PROBLEM – Only the total should be returned: the number of lines in the data that hold the string "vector".

MATERIAL TO PROCESS –
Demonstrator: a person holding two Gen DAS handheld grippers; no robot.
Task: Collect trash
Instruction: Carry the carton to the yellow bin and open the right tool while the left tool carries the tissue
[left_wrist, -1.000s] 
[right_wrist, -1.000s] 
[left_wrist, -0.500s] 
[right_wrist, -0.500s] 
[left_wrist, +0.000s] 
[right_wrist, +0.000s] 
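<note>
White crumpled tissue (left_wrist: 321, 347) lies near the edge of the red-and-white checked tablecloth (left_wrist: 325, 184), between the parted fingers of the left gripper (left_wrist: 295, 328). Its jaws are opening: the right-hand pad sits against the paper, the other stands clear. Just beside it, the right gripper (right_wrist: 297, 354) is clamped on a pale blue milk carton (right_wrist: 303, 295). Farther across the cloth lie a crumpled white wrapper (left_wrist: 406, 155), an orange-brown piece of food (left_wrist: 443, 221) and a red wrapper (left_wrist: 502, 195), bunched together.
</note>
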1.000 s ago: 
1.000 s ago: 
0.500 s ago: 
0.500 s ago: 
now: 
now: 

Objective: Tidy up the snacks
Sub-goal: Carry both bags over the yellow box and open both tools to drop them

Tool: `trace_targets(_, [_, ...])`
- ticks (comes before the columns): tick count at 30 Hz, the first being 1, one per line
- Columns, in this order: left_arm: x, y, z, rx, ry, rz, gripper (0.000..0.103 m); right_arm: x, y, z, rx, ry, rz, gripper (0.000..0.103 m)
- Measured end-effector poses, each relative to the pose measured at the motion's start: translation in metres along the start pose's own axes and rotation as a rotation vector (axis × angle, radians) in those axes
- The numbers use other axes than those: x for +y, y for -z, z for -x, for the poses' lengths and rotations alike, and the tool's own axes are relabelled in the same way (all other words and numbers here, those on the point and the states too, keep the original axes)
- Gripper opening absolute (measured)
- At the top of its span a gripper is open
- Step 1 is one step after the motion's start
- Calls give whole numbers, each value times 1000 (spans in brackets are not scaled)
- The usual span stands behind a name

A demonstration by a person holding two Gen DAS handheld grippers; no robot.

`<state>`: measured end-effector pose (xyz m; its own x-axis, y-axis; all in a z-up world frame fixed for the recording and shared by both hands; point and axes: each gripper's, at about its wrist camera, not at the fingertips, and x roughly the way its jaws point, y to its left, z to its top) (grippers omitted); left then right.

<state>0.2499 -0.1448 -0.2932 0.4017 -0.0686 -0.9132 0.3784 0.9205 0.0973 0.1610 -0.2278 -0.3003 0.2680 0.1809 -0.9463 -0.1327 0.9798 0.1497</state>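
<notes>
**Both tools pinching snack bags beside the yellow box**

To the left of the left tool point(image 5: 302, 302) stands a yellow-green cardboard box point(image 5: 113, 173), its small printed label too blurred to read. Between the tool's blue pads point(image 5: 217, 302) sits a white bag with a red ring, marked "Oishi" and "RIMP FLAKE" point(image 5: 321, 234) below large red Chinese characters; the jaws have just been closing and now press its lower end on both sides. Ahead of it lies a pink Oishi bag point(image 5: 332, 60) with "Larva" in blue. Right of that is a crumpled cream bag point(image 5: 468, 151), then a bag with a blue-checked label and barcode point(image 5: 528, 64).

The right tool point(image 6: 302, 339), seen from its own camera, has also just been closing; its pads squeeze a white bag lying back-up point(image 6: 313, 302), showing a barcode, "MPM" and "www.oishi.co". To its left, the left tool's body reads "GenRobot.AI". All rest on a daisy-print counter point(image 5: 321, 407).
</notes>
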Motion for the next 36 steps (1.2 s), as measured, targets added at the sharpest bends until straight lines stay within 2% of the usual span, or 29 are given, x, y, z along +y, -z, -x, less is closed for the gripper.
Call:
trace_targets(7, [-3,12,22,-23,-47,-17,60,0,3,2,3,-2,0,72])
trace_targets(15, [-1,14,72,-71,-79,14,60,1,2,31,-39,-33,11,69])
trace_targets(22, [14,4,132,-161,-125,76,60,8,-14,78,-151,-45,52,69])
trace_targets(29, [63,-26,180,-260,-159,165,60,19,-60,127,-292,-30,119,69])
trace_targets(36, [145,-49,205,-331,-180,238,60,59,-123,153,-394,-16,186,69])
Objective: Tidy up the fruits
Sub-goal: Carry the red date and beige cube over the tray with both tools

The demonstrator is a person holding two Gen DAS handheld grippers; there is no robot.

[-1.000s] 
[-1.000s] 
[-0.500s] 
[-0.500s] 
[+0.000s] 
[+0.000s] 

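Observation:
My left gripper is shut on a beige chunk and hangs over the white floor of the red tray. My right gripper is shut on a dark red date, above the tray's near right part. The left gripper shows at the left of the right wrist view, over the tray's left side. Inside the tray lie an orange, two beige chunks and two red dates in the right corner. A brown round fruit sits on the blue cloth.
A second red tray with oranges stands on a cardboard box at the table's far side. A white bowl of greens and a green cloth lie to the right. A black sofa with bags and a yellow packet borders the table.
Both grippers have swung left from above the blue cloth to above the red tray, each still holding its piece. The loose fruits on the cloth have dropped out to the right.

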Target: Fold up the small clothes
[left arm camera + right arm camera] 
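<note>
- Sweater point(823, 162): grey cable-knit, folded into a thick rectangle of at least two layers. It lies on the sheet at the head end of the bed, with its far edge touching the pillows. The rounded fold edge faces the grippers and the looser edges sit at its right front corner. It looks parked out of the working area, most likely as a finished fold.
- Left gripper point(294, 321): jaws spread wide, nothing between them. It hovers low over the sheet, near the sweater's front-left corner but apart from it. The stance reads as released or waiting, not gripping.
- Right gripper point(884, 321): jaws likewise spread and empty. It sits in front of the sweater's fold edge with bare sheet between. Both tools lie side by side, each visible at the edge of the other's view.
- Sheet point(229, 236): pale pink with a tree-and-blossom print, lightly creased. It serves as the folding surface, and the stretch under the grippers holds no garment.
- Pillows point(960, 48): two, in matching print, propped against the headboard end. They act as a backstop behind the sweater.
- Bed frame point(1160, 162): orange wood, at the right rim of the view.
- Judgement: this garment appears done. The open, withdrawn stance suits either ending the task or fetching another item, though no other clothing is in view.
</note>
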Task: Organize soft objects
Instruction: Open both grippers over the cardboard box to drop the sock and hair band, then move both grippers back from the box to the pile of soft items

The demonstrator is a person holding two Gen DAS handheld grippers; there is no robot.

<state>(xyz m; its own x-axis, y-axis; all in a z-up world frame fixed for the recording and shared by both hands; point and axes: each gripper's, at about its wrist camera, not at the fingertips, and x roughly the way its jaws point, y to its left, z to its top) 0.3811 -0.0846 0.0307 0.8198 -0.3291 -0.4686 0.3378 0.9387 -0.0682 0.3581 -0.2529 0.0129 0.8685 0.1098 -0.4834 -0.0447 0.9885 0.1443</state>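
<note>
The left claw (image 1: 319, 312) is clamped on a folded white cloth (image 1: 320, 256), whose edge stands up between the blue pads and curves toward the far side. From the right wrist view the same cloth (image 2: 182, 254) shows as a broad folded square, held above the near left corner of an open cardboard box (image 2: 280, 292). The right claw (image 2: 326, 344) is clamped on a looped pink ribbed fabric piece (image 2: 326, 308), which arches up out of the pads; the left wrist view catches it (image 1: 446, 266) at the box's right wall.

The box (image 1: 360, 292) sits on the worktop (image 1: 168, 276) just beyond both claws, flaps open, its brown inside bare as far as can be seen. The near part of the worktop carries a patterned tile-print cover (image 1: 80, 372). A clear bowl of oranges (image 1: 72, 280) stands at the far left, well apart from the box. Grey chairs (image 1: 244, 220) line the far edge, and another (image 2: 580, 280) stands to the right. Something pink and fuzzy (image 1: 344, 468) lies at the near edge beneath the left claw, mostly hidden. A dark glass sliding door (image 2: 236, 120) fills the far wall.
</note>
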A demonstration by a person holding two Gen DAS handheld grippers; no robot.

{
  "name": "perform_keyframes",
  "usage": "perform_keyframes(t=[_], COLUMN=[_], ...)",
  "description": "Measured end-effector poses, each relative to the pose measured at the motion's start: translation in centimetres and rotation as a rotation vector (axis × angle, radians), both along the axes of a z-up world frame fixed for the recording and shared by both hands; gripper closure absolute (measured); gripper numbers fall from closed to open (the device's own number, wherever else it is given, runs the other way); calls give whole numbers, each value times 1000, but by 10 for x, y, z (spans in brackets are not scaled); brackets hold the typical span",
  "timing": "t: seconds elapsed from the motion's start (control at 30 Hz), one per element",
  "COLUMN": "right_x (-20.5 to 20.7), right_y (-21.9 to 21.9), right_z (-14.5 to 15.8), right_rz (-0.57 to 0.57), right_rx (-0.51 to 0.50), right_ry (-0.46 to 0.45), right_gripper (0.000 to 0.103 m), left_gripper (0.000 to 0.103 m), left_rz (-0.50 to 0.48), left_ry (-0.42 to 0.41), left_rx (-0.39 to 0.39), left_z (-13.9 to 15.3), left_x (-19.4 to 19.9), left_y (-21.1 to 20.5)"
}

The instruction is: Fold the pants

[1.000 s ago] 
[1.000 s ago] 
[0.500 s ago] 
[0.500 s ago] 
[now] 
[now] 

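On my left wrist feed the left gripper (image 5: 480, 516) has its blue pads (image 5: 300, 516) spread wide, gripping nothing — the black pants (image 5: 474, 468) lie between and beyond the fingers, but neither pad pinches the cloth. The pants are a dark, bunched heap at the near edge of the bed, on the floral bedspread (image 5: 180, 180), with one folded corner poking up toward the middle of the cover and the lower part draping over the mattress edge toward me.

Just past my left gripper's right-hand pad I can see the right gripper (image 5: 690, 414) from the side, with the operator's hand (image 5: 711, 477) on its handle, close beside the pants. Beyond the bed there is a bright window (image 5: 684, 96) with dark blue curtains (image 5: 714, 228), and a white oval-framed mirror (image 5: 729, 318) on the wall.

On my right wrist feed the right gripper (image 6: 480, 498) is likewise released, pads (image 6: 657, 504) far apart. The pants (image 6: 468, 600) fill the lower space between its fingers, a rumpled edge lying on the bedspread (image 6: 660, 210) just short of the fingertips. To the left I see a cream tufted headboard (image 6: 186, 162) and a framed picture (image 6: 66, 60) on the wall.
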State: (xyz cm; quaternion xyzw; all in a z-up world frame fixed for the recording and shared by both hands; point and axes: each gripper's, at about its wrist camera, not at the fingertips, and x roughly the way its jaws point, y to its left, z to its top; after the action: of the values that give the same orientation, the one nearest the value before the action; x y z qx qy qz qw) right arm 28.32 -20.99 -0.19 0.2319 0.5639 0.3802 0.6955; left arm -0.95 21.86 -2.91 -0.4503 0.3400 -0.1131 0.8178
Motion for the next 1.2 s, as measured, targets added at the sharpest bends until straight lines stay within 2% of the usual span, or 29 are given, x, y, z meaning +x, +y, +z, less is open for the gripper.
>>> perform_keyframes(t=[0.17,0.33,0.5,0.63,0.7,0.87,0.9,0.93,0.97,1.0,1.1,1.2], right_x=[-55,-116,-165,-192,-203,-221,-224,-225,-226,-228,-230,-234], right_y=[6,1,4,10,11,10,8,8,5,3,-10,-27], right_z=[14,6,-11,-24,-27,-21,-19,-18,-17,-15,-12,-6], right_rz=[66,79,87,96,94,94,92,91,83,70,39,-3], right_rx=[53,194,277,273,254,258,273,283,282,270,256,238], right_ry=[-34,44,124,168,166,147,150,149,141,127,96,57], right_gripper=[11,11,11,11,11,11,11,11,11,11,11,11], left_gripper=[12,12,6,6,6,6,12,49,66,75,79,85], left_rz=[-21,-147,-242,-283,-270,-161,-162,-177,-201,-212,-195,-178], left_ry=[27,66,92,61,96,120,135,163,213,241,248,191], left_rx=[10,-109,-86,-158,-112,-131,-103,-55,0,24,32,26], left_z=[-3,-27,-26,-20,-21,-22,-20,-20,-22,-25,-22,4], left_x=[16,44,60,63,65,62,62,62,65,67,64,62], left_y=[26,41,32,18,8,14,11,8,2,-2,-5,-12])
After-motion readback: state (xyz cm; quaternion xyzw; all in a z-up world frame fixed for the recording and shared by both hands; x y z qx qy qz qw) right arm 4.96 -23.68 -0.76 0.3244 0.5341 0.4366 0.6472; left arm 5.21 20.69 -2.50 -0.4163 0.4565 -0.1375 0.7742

OUTPUT BELOW – 2